Не в силах дольше сдерживаться, Корикова разрыдалась у него на плече. Анжелика Серафимовна подчеркнуто индифферентно пудрила нос. Ее лицо излучало злорадство.
– Антош, я сейчас урою эту старую грымзу! – вскипела Рыкова.
– Что?! Как вы сказали?! – заблажила Крикуненко. – Все слышали, как меня назвала эта профурсетка?
– Это я профурсетка? – Рыкова вскочила из-за компьютера и непривычно широкими шагами направилась к столу Анжелики. – Все слышали, как меня назвала эта жопа с ручками? Да я вам сейчас мусорную корзину на башку надену!
– Уберите психическую! – замахала ручками Крикуненко. – Алексис! Антон! На помощь!
Кузьмин внутренне просиял и, быстро усадив Алину на стул, бросился к красотке Рыковой. С максимумом естественности схватив ее за декольтированные плечи, он зашептал ей со страстными нотками в голосе:
– Зинуль, ну не надо, оставь ее, уважь старость.
И так он хорошо все это проделал, что к Рыковой тут же вернулось самообладание. Не спеша высвобождаться из рук Кузьмина, она рассмеялась. Засмеялся и Антон, сквозь слезы улыбнулась Корикова. Сдался и Ростунов.
– Алин, у меня, кажется, есть материал, – пробормотал он. – Как раз на пятую. Полполоски хватит или добить чем-нибудь?
– И ты, Брут! – издала пафосный клич Крикуненко и опять схватилась за пудреницу.
В коридоре раздались голоса, и на пороге появились Филатов и Колчина. В руках у фотокора был торт.

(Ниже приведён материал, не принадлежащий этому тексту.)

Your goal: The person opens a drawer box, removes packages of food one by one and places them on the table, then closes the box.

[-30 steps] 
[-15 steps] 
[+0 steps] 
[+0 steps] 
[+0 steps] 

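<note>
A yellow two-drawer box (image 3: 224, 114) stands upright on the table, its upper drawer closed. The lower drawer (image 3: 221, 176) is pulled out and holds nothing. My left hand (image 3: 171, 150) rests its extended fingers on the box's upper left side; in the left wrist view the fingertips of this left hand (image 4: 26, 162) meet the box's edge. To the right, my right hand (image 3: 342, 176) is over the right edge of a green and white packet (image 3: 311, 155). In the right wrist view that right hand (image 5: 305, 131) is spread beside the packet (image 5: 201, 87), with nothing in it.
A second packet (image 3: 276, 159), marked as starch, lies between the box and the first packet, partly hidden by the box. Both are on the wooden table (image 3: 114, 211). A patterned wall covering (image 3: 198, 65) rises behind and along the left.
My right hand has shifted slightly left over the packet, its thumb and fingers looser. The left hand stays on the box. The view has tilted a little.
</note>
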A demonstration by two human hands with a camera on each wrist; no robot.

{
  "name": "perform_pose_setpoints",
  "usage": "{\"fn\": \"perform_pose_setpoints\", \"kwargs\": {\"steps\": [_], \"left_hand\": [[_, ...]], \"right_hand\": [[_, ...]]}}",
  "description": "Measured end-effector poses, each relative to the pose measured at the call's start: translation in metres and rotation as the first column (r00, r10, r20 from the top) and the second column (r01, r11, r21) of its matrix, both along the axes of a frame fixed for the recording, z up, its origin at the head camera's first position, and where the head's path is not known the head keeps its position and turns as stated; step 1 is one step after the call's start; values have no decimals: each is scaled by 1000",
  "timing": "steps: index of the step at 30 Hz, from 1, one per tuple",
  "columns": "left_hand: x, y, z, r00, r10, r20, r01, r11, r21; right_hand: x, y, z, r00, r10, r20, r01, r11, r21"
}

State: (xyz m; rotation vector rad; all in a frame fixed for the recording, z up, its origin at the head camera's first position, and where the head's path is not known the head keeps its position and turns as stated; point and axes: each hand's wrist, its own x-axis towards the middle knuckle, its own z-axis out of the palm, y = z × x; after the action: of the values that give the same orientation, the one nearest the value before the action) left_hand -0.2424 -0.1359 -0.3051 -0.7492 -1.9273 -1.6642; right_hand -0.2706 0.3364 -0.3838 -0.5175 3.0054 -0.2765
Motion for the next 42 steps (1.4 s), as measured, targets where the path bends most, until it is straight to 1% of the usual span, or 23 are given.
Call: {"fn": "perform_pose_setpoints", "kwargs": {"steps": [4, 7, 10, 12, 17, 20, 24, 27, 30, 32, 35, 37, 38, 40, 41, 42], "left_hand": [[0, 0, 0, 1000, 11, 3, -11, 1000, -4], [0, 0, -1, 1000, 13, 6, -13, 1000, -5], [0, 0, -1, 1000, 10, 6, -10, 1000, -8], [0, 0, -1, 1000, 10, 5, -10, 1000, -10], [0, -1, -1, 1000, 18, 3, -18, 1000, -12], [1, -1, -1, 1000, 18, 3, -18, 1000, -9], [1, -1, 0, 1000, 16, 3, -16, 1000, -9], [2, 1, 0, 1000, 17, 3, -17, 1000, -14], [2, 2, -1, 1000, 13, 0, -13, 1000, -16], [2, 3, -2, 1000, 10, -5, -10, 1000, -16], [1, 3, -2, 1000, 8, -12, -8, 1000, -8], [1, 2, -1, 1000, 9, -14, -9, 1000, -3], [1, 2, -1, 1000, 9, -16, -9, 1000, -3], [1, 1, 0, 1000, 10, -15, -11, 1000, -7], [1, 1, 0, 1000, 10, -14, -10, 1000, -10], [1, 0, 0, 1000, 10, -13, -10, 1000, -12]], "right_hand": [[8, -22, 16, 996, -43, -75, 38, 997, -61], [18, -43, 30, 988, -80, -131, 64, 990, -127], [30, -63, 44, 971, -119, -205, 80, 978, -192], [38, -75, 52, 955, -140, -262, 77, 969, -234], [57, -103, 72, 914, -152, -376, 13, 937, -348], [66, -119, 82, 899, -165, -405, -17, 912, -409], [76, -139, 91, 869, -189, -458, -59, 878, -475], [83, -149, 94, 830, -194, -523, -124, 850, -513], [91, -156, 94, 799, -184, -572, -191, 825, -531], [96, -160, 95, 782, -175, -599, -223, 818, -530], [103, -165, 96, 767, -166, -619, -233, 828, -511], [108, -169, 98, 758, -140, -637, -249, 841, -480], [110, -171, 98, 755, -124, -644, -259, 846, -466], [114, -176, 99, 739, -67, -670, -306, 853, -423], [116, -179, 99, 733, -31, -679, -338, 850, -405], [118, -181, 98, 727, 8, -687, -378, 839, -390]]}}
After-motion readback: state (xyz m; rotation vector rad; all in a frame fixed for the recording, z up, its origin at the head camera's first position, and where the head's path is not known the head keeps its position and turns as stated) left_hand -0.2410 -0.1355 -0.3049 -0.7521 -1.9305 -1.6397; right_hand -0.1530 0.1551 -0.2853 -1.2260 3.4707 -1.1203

– А мы заявление в загс подали! – объявила Юля, метнув быстрый взгляд на Антона. – Через три недели свадьба.
– Вот, торт купили. Угощайтесь, – смущенно топтался на месте Филатов.
– Димон, знал бы ты, как я тебе завидую! – с легкой иронией вздохнул Кузьмин. – Зин, можно я тебя поцелую?
Рыкова кокетливо подставила ему щеку. Антон с чувством приложился к ней.
– А в шейку?
– Да пожалуйста! Чай от этого не забеременеешь!
– А…? – Кузьмин красноречиво скользнул взглядом вглубь ее декольте – как всегда, не по-рабочему смелого.
Рыкова опять засмеялась и расстегнула верхнюю пуговку блузки.
– Не понимаю, как можно при всех так себя вести, – буркнула Колчина и не преминула поддеть Рыкову: – Зин, а ты когда замуж соберешься?
– А что я там забыла-то? – отвечала Рыкова. – У меня с мужиками и без штампа прекрасное взаимопонимание! Да, Антош?
– Да, Зинуль, – и Кузьмин от избытка чувств вдруг поднял Рыкову на руки и закружил на месте.